# Activity
Transcribe, word for word and without additions, each line below from the one containing "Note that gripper" through the one containing "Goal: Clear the", both ends included.

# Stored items

────────────────────────────────────────

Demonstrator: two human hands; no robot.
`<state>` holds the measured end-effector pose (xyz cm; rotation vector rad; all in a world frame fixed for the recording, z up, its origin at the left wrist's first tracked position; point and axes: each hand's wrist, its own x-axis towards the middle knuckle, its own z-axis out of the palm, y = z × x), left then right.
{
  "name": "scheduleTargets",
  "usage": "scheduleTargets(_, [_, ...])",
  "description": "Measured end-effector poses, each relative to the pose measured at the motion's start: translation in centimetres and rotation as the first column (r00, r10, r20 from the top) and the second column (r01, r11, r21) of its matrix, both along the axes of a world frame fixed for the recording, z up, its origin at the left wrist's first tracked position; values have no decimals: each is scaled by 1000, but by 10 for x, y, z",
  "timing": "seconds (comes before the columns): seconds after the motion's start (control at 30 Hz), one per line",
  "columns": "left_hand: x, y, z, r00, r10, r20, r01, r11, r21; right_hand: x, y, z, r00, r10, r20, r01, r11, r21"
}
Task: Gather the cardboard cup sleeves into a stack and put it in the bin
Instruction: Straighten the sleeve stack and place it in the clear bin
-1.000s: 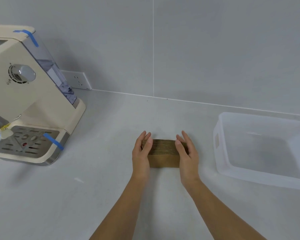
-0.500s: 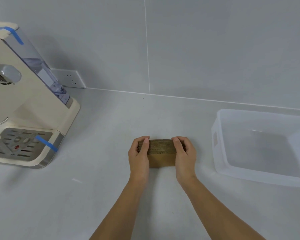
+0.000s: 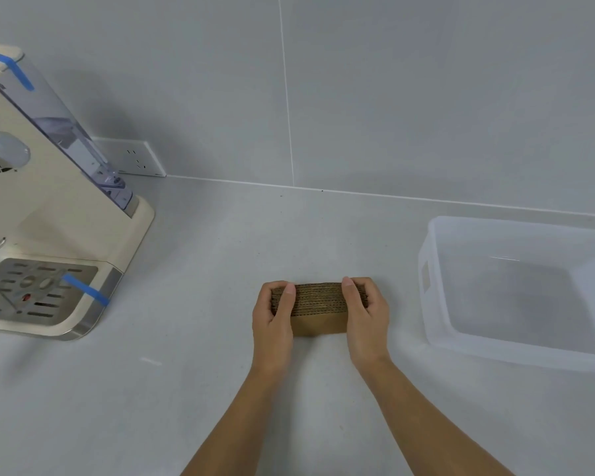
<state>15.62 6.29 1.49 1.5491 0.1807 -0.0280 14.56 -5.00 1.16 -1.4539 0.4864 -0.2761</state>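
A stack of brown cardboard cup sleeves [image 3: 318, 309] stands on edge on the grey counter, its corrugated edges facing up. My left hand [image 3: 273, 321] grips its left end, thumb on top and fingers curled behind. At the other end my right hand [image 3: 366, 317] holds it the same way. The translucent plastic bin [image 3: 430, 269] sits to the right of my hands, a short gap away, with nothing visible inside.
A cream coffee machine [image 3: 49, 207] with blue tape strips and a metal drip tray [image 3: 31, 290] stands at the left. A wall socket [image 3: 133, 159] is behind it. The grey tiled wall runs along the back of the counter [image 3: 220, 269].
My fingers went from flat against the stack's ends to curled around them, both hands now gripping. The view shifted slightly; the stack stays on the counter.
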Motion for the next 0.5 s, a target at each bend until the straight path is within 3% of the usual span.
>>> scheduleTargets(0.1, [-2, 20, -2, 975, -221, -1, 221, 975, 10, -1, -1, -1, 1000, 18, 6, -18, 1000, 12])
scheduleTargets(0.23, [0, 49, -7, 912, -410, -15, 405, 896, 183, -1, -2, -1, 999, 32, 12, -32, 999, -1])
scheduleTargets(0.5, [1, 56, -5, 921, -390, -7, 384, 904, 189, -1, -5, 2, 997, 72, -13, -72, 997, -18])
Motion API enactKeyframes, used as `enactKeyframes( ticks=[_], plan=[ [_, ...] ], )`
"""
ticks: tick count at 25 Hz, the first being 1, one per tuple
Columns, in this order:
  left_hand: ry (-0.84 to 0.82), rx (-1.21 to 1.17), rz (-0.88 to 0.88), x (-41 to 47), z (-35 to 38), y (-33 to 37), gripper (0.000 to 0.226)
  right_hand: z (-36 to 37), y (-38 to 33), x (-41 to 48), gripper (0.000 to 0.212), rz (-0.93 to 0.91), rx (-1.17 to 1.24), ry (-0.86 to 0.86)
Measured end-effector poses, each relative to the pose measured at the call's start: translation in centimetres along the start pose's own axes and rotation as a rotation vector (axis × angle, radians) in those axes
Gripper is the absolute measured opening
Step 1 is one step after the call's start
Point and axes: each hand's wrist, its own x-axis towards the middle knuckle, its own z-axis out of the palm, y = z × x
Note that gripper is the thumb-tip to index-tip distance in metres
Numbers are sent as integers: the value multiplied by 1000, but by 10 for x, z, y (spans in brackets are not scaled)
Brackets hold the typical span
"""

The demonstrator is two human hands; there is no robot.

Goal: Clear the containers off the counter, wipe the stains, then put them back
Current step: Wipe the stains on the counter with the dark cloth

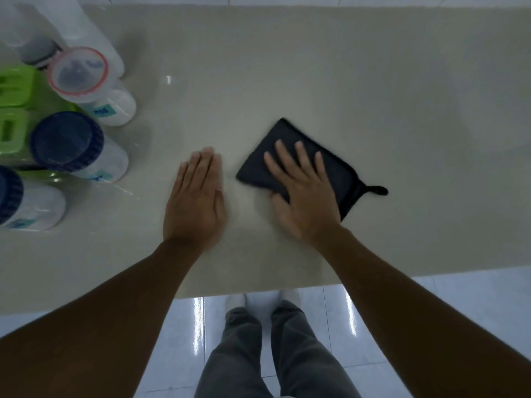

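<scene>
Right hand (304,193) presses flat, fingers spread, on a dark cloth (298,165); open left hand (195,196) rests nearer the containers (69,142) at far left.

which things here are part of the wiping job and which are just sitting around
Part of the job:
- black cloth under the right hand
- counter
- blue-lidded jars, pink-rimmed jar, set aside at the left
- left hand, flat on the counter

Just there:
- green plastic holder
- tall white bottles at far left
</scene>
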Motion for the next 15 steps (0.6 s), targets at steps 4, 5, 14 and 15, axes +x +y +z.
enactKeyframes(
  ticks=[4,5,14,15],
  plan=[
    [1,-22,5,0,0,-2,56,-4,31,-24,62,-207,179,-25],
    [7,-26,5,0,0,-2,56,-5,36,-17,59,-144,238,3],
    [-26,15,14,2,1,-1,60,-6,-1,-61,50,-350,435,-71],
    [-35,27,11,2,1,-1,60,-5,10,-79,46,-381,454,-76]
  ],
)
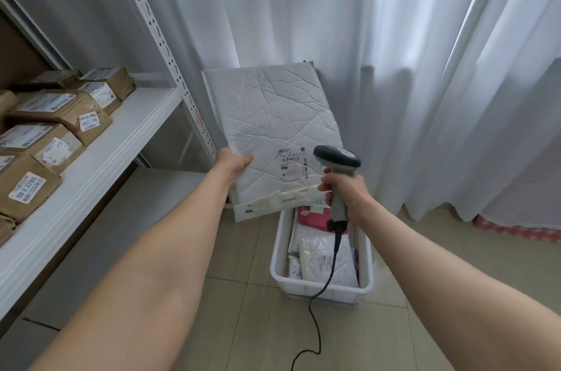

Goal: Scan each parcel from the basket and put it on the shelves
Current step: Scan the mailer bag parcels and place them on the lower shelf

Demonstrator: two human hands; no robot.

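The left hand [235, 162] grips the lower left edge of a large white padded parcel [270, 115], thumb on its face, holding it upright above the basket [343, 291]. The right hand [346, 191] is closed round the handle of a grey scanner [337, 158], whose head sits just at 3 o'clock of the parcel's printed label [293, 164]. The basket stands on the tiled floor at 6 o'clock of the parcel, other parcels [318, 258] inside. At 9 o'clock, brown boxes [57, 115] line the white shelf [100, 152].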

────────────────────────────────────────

# Output of the task
Note that gripper is the thumb-tip to index-tip distance in metres
Numbers are sent as integers: the value multiplied by 1000, but by 10 for x, z, y (spans in brackets are not scaled)
Brackets hold the typical span
"""

The demonstrator is two human hands; there is no robot.

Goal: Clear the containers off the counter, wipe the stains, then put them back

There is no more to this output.